Using the listing below, set down exactly the lines starting at the line that contains "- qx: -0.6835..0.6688" and ending at the line that contains "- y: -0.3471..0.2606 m", both included, and no others.
Start of Block
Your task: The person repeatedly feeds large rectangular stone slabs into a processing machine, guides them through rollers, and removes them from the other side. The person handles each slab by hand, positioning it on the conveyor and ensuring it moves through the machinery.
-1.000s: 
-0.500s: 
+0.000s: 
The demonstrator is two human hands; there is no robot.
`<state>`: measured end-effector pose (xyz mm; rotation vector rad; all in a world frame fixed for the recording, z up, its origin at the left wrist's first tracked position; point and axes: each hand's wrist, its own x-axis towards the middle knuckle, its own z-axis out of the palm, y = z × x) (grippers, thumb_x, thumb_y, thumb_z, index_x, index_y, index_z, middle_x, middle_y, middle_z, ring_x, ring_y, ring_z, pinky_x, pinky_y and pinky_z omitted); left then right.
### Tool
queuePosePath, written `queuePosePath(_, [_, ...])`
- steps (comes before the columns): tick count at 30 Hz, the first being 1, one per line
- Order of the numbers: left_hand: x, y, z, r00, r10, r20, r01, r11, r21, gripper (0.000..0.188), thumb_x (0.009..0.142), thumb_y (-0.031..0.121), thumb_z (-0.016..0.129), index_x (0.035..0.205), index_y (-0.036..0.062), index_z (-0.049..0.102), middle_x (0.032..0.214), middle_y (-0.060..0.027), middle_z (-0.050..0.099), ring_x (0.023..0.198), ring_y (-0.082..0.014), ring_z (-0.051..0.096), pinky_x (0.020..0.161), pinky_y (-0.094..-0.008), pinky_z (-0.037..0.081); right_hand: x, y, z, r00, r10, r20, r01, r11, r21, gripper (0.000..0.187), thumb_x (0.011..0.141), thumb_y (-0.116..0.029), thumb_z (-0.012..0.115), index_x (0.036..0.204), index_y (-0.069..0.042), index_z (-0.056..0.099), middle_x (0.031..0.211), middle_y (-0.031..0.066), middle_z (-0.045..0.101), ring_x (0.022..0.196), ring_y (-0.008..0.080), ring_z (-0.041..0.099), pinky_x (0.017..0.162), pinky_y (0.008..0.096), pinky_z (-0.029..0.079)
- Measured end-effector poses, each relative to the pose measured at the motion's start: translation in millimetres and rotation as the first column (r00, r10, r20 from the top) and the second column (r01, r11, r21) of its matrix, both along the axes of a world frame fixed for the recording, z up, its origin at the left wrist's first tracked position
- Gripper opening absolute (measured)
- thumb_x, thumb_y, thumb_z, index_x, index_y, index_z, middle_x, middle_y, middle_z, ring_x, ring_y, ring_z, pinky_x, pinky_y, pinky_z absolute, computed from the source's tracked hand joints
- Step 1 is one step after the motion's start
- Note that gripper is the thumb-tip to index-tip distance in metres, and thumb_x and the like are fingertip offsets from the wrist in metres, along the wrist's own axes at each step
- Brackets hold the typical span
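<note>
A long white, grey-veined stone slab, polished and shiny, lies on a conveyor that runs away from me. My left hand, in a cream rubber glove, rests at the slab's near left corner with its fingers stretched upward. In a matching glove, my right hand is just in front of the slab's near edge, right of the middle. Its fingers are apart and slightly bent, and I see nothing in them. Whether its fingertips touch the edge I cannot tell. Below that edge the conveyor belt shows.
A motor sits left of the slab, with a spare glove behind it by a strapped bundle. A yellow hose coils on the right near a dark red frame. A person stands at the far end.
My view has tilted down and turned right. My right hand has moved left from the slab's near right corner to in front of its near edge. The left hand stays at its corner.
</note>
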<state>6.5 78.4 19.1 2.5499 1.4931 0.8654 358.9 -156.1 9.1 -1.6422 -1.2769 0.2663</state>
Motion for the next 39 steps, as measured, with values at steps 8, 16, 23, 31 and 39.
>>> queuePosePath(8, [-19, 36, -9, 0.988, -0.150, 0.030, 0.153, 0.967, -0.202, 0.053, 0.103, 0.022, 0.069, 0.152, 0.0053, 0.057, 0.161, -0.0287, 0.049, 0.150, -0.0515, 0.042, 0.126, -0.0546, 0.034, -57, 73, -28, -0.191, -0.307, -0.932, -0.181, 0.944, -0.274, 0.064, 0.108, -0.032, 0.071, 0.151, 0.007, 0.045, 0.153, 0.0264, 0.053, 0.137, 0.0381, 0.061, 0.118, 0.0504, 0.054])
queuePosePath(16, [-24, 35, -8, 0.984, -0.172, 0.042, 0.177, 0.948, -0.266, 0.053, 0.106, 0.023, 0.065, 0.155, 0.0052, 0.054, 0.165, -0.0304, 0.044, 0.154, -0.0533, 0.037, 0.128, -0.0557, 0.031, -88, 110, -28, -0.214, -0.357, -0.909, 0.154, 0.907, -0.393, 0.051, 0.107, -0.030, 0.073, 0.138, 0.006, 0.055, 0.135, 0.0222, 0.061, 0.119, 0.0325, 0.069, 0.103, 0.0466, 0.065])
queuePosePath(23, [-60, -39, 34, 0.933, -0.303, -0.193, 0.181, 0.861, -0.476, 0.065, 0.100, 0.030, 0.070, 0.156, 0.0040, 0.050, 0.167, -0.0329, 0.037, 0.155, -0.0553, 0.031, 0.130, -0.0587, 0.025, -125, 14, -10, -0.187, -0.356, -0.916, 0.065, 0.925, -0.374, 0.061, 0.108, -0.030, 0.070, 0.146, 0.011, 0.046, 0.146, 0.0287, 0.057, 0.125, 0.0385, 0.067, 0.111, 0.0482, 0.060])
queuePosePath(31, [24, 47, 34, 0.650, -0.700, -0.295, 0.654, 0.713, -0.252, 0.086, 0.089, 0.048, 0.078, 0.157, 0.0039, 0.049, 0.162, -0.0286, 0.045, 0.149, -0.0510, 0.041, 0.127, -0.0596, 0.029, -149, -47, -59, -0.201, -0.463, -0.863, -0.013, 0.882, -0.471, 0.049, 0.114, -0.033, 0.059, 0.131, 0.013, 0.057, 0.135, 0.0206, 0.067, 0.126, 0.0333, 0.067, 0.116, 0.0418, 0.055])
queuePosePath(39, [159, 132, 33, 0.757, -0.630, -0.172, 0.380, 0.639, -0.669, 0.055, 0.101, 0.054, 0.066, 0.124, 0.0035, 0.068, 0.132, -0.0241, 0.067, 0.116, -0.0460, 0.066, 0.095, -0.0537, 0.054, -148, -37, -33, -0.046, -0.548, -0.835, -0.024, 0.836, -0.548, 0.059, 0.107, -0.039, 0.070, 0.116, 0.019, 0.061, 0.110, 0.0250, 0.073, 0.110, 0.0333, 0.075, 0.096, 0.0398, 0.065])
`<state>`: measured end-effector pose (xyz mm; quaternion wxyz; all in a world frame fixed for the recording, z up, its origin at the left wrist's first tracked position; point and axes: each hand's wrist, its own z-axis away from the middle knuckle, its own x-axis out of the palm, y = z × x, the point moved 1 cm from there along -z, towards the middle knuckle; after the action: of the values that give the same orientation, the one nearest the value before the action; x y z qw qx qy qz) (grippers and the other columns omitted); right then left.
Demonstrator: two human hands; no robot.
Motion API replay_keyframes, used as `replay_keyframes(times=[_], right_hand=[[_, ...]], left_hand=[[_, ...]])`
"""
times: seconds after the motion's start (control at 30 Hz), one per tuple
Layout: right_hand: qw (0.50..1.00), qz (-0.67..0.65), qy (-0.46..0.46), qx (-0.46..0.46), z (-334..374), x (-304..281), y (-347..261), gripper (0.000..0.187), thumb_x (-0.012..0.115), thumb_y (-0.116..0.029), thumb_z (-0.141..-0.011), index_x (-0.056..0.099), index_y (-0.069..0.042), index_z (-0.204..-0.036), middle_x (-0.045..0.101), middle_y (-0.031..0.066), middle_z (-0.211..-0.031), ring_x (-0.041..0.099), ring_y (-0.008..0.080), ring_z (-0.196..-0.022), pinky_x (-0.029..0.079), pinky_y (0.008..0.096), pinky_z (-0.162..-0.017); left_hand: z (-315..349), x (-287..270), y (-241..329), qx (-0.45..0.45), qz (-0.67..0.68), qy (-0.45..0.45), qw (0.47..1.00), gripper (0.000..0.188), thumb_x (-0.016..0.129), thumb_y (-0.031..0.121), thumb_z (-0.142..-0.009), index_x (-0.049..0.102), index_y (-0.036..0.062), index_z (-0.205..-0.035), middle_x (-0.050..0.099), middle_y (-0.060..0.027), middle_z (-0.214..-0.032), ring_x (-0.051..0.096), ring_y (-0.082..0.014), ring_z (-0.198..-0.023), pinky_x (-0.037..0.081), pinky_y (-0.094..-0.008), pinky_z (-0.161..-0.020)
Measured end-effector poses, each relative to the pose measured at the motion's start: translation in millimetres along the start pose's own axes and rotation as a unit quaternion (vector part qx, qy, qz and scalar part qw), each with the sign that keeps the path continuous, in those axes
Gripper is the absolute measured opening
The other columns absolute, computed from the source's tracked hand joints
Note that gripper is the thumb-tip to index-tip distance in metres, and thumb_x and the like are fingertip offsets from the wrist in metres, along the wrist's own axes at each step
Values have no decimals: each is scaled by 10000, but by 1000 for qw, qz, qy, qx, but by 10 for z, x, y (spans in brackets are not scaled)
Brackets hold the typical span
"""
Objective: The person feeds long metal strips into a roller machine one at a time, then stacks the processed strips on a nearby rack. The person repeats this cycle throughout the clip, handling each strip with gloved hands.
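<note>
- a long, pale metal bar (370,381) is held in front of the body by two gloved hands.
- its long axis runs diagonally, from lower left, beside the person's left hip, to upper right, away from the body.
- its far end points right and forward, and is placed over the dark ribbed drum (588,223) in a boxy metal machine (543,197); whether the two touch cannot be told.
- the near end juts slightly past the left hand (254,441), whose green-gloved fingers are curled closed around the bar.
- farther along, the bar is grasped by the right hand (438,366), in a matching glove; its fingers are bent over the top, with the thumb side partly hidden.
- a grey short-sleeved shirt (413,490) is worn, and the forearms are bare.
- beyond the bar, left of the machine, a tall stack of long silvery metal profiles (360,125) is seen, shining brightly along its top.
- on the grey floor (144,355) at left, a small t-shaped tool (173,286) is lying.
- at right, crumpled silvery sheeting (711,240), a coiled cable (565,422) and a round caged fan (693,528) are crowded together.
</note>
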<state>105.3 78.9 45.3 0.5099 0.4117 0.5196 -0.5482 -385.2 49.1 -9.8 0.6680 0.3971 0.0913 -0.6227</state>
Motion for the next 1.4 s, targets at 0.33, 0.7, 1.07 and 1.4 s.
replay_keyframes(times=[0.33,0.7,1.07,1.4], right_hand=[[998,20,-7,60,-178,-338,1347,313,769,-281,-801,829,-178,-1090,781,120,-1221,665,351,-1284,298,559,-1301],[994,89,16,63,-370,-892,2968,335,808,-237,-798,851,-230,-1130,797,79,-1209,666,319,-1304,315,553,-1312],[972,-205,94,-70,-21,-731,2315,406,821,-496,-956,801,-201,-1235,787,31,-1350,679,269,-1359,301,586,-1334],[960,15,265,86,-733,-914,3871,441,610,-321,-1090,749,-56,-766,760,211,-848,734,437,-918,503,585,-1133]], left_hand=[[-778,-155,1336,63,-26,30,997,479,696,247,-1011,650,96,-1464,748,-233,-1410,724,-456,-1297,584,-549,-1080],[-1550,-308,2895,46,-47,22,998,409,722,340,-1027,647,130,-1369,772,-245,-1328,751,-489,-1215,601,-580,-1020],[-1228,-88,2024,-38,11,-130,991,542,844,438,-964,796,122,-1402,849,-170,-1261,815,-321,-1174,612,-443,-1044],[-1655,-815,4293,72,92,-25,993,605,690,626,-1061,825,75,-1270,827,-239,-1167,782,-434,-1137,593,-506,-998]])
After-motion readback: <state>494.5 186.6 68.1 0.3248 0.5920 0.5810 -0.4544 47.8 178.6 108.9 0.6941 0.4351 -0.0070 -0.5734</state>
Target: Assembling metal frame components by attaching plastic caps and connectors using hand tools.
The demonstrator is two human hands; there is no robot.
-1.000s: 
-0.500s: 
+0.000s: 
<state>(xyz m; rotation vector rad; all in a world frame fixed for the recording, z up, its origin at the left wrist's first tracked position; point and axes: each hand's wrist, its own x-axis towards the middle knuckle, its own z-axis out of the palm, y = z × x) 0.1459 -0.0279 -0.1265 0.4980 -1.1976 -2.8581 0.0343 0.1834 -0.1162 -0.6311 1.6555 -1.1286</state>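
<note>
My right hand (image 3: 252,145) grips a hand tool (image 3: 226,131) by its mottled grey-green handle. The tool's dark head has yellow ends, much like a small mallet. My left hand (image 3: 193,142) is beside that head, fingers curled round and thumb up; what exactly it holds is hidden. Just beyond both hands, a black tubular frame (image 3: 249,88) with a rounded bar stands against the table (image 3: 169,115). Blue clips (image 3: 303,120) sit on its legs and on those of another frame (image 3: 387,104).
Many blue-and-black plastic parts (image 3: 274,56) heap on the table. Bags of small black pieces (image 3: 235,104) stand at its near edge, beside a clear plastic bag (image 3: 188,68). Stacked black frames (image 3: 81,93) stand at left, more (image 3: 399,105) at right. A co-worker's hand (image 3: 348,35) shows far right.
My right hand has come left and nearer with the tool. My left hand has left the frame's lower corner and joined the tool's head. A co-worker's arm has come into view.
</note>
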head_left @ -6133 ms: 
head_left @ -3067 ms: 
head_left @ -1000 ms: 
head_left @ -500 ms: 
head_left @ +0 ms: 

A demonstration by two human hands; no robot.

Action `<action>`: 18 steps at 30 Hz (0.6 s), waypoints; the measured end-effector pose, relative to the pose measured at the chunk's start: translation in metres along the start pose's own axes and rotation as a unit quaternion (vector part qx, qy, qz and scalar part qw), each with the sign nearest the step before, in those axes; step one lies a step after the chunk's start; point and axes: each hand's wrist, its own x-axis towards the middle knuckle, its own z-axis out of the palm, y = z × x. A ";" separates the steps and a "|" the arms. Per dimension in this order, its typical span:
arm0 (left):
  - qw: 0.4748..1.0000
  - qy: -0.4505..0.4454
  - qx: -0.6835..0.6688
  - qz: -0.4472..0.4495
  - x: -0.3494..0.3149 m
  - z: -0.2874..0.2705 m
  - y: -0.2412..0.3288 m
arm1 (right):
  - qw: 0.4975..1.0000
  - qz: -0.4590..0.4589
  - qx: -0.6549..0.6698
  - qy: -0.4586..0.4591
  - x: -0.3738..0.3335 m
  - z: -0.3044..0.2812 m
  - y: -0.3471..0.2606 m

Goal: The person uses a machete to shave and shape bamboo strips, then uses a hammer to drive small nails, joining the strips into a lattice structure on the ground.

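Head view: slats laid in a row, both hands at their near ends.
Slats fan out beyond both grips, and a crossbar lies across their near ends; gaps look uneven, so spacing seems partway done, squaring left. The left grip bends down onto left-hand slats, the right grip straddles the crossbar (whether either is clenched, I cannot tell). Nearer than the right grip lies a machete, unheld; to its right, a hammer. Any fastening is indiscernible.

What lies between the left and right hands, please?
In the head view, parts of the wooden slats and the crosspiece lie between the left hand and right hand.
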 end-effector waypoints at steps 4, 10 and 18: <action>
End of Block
- Completed exercise -
  - qx: -0.6835..0.6688
  - qz: -0.4472..0.4495
  - x: -0.3494..0.3149 m
  - z: -0.2874..0.2705 m
  - y: -0.2412..0.3288 m
arm1 (right):
  - qw: 0.4975..1.0000
  - qz: -0.4590..0.4589
  - qx: -0.6549..0.6698
  - qy: -0.4586..0.4591
  - x: -0.3738..0.3335 m
  - z: -0.3044..0.2812 m
  - y: -0.3471..0.2606 m

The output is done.